This problem has many real world applications and is interesting because no one has ever found an algorithm that guarantees to find the solution without requiring work that is proportional to trying every possible combination (subset) of size 1 or more weights from the bag.
From a set of N elements it is possible to generate 2 to the N subsets (the null set is always a subset of any set). This set containing all subsets is called the power set. If a given set has N elements, then its power set has 2 to the N elements.
There are a few ways to generate those subsets such as writing nested loops (awkward), using recursion (more elegant but still not the simplest), or using bitmaps (very easy).A bit map is an association we make between a bit (1/0 or T/F) and an element of a set. The association is simple. For every element in the set we assign one bit to correspond to one element of the set. The correspondence is defined as a 1 indicating inclusion into the subset, and a 0 meaning exclusion from the subset. If our set has N elements then we need N bits to map onto each set element.
original set: { 12 21 13 31 14 41 15 51 16 61 17 71 18 81 77 34 }
our bitmap: { 1 0 1 1 0 1 1 1 1 0 1 1 0 0 1 0 }
the subset indicated: { 12 13 31 41 15 51 16 17 71 77 }
Notice that only where the associated bit is a 1, do we include that element in our subset. Bits that are 0 cause the exclusion of their associated set element. The remaining questions is: "What tools does Java give us to set up this mapping and generate all the possible subsets?"
We will not actually use the actual bits inside integers as our bits because bit shift operations would then be required to isolate individual bits. Instead we will use a String of '1's and '0's as out bitmap, and each individual '1' or '0' char will serves in place of a bit. It is simple to convert an int to a String of 1s and 0s. A simplified version of our toBitString() function from project #1 will serve the purpose for this project #4.
Watch how this demo program uses a simple loop to generate a sequence of ints - and then converts the number to a bit string. That bit string then serves as the bitmap that is used to select or filter a subset from the original set.
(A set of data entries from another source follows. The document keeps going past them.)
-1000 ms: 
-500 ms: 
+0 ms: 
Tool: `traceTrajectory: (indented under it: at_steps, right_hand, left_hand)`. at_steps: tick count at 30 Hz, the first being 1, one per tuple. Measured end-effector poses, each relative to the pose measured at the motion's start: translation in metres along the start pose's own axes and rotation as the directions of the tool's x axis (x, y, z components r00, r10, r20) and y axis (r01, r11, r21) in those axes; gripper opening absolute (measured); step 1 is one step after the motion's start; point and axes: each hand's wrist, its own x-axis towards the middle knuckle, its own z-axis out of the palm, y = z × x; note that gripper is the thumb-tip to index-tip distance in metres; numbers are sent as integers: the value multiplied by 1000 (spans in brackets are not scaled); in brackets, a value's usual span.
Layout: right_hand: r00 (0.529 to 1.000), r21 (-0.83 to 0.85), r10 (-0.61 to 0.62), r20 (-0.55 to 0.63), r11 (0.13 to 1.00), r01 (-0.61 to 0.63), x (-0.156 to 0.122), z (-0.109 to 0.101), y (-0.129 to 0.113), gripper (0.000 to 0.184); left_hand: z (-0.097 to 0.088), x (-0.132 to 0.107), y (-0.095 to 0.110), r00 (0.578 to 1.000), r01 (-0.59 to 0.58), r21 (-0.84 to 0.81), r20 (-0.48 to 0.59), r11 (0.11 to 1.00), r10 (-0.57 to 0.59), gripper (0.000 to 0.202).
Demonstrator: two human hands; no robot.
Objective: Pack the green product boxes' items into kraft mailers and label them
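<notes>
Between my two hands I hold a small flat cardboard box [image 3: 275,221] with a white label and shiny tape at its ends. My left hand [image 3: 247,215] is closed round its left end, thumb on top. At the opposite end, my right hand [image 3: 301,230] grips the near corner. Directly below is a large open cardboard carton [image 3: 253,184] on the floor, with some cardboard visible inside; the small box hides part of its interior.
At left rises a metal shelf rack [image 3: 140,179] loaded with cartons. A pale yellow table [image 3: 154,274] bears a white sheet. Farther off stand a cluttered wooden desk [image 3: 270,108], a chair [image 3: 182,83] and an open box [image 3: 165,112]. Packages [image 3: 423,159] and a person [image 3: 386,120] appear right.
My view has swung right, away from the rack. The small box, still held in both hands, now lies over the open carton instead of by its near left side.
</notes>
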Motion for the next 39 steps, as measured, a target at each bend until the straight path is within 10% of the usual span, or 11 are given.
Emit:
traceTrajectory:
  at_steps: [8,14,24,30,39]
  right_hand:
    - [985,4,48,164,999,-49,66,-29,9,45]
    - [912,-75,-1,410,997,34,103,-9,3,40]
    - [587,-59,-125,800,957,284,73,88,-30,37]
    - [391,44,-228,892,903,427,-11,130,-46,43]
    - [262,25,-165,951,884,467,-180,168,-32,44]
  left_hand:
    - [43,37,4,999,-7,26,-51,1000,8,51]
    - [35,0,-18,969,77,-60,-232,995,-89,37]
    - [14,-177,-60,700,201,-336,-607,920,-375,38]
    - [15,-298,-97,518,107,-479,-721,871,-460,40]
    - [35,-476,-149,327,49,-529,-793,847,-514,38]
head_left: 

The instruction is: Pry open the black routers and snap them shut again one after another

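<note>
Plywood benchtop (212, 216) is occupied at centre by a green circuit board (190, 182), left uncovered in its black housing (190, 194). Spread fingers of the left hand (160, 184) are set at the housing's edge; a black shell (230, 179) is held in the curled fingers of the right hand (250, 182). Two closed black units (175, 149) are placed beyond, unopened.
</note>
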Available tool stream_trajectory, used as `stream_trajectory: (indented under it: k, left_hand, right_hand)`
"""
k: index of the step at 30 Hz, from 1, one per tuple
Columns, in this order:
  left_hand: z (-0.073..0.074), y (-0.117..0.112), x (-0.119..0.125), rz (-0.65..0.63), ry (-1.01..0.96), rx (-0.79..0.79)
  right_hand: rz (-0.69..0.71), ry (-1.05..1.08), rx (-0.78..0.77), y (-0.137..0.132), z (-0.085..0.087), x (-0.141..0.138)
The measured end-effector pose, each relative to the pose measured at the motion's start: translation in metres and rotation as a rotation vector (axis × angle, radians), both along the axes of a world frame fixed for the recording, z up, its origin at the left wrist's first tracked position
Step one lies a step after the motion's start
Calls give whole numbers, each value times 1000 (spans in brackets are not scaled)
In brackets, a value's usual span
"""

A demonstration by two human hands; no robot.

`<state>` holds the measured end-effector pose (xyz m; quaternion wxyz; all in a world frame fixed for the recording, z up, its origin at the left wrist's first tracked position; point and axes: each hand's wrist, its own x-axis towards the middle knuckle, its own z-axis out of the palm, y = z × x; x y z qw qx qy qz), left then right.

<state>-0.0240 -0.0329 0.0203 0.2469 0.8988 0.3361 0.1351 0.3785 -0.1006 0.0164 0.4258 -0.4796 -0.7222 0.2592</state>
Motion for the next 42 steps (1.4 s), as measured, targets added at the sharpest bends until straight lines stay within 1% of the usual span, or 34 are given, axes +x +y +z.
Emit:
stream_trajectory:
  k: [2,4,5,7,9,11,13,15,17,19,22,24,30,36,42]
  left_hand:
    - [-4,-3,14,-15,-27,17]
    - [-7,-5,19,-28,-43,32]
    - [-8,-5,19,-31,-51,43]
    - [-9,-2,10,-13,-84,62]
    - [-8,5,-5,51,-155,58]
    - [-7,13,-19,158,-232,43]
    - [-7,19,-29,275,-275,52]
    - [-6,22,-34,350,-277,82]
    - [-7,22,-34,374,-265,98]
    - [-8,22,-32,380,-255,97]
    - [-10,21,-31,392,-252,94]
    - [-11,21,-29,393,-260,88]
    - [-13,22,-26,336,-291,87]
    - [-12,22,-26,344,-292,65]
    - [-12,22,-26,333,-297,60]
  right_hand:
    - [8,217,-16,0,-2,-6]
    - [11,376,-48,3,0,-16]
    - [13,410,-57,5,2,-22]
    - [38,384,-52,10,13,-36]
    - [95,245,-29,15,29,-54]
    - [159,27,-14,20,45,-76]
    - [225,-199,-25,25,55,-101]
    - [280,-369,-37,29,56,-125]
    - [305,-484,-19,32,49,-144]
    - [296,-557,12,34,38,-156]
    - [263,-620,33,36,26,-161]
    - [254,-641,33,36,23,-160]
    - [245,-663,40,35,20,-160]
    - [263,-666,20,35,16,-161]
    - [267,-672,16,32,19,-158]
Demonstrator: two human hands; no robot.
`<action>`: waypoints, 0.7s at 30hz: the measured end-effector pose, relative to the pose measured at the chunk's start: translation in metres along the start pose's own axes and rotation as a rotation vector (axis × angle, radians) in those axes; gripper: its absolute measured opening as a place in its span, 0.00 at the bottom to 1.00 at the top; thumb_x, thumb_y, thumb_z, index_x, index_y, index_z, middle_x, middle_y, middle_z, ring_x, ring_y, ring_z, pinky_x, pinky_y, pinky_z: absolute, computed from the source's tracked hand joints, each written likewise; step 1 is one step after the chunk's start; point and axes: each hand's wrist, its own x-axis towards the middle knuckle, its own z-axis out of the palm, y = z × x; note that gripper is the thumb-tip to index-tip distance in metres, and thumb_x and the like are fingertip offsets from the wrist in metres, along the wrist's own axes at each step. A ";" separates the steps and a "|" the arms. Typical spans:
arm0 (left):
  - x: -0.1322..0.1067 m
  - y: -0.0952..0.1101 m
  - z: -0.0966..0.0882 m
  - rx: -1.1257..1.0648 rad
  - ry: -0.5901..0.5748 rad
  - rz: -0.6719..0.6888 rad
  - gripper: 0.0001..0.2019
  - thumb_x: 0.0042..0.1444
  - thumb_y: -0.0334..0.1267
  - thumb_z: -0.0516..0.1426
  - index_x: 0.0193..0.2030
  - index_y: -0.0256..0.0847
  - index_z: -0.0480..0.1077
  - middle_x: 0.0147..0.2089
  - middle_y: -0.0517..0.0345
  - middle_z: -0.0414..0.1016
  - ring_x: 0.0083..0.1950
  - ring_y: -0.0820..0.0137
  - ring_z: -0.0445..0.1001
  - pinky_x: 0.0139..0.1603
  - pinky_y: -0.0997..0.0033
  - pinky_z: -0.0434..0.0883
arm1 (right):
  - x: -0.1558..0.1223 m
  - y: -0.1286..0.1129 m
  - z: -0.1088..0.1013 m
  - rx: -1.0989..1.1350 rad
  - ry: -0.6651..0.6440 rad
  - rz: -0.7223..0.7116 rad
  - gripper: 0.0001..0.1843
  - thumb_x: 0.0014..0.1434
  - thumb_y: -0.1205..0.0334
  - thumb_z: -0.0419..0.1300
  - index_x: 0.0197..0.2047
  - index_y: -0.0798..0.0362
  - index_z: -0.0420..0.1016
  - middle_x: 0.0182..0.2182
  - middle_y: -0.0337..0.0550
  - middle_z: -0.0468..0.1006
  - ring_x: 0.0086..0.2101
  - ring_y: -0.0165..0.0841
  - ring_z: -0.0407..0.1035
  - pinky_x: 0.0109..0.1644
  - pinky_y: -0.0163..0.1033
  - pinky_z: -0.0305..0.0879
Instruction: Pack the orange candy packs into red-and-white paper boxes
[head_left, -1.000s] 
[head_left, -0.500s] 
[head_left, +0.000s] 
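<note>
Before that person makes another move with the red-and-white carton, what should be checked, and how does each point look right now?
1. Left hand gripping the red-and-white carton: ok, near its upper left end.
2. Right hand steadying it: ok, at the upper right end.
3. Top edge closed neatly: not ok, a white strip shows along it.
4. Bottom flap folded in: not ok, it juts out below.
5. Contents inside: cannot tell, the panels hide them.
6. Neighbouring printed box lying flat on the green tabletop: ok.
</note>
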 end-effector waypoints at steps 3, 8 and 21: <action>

Your task will be to adapt this demo such that it only selects and prints those subsets whose elements sum up to the specified total.Write a Java program that takes 1 command line arg which is the input file name and finds all the subsets of the original set that sum to the specified target number. You program must print a report to stdout that is formatted like this:
27 98 87 76 32 46 35 24 13 <-- this is a subset of the original set. It sums to 438 27 98 87 76 80 57 13 <-- these subset lines do not have to be in any particular order 27 98 87 76 80 46 24 <-- each one must however sum to 438 27 98 87 65 43 46 35 24 13 <-- and the number of subset lines must match my solution's number exactly ... etc. for each subset found that sums to 438
To account for this my grading script will sort the lines of your out such that it can be diffed against a "correct" output file. When you examine your output it may be difficult to visually match against mine. You can count the number of lines in your output and confirm it matches the number of lines in mine. Once you hand it in the script will be the definitive judge.
| input file | correct sorted output |
|---|---|
| input-1.txt | sorted-correct-output #1 |
| input-2.txt | sorted-correct-output #2 |
| input-3.txt | sorted-correct-output #3 |
A correctly written algorithm is capable of generating duplicate subsets. This is a natural consequence of generating every possible subset on sets that have duplicate elements. Do not bother to purge duplicate subsets. If you do, you will not match my output. Just generate all the subsets and print all that match the target sum.